Glossary
AI and tech-related fields often use specialized jargon and abbreviations that can be overwhelming. This glossary provides clear definitions of key terms and abbreviations you’ll encounter, helping you better understand and build with AI technologies.
active learning
Machine learning uses collected experience and data to improve a system’s performance. In many tasks, this experience is gained by doing experiments or making queries to the user. This treats the learner (ML model) as a passive recipient of data. Active learning, on the other hand, is the study on how to use the learner’s ability to gather data and act on the experience it receives. Entropy is the measure of distance from how close the predicted distribution is to a uniform distribution.
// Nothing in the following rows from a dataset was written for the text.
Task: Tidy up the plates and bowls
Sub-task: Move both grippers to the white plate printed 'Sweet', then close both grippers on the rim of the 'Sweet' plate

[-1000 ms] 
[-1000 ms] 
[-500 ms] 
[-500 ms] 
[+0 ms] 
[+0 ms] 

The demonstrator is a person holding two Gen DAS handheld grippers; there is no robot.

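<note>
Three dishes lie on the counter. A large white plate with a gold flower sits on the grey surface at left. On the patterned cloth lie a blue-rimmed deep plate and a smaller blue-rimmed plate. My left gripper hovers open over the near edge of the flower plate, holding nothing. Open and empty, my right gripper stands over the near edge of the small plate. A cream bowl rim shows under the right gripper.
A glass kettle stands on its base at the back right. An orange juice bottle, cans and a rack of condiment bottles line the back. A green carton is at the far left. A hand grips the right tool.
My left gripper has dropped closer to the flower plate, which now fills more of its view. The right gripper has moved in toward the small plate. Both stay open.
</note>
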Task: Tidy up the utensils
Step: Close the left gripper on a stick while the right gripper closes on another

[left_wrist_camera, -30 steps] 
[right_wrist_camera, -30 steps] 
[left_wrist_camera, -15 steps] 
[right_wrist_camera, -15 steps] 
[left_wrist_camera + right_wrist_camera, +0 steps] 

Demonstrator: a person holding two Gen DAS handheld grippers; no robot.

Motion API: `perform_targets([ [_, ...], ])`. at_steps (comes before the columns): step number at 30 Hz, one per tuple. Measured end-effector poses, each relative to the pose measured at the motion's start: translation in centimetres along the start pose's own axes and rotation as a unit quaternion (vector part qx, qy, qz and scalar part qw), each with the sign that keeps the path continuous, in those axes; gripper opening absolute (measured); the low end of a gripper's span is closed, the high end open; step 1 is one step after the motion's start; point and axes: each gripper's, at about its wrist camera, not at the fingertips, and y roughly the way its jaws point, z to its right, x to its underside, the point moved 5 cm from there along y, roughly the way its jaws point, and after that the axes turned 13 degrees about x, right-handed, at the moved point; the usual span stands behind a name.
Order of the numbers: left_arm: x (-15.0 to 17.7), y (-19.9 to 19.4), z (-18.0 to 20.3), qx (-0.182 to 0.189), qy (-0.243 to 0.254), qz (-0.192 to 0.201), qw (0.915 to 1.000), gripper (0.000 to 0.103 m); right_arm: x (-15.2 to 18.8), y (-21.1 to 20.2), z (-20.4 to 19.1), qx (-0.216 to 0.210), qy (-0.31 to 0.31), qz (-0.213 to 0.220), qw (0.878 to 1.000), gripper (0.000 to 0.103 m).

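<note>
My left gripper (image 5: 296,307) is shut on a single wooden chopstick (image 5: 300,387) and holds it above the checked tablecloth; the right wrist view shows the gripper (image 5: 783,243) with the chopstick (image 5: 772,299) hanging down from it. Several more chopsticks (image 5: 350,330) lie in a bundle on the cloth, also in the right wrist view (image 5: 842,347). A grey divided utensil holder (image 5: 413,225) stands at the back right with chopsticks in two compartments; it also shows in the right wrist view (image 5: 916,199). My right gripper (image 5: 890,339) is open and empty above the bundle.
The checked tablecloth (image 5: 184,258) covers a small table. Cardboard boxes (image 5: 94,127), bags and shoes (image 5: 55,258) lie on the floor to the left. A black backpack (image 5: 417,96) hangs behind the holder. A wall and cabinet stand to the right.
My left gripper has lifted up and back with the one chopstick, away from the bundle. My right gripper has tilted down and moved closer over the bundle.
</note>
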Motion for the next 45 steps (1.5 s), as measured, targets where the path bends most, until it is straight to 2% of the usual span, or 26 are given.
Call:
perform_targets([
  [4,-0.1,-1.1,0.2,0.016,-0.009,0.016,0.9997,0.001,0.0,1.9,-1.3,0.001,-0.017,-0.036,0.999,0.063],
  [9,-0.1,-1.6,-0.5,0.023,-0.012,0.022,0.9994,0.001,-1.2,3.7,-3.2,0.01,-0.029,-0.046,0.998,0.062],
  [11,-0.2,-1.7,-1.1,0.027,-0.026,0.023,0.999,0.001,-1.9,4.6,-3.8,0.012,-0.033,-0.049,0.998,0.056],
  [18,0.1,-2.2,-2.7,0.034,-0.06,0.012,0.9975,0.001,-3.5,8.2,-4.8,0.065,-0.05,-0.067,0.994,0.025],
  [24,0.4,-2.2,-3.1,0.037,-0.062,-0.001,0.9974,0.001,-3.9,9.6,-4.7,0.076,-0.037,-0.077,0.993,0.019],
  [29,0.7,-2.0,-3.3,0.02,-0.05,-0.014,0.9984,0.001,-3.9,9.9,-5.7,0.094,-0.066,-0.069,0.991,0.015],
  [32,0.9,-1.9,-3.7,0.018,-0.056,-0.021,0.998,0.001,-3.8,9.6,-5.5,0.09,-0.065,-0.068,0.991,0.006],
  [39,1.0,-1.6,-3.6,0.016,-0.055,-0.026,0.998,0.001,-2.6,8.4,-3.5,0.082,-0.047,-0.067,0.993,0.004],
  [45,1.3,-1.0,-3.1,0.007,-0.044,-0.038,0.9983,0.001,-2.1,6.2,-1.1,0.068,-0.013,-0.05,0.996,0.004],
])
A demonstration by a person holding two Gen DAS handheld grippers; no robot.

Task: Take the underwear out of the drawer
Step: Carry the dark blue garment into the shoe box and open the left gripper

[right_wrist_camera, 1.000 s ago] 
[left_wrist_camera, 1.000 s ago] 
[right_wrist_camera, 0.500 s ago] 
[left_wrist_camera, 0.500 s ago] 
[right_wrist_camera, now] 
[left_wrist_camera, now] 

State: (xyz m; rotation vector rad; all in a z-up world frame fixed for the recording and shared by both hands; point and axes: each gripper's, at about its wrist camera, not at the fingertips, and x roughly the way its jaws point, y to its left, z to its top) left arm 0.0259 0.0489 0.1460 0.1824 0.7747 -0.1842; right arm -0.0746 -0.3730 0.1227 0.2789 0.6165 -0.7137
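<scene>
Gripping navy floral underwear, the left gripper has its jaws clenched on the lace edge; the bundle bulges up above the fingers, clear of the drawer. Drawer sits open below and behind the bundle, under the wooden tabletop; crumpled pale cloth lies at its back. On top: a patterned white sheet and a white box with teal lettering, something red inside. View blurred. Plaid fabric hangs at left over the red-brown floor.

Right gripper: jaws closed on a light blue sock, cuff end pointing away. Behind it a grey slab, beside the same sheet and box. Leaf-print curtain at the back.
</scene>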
A uniform distribution is when each predicted label is equally likely. For example, the entropy of a model where it thinks that each outcome is equally likely (each label could happen at X percent) would be 1.
annotation
The process of assigning labels or classes to specific data points for training datasets. For example, for a classification problem, assign banking contract documents to one of the following classes: "employment," "loan," "services," or "stock."
application
An application refers to a specific machine learning problem that you want to solve using Snorkel Flow. Implemented as a direct acyclic graph (DAG) over operators, an application can be used to compose complex data flow pipelines from simpler building blocks. Applications can be visualized and manipulated in Application Studio or the Python SDK.
blocks
Group operators that perform some key functionality (e.g., span extraction). They can be instantiated using Application templates, and it's possible to chain multiple blocks together in a single application.
candidate spans
Spans of texts extracted from the original document that the labeling functions and models operate over. For example, if your application extracts the focal entity of an article, then candidate spans are entities extracted from that article, and you will train a model to predict whether each span is the focal entity or not. Candidate/Span concept is relevant for information extraction and entity classification applications.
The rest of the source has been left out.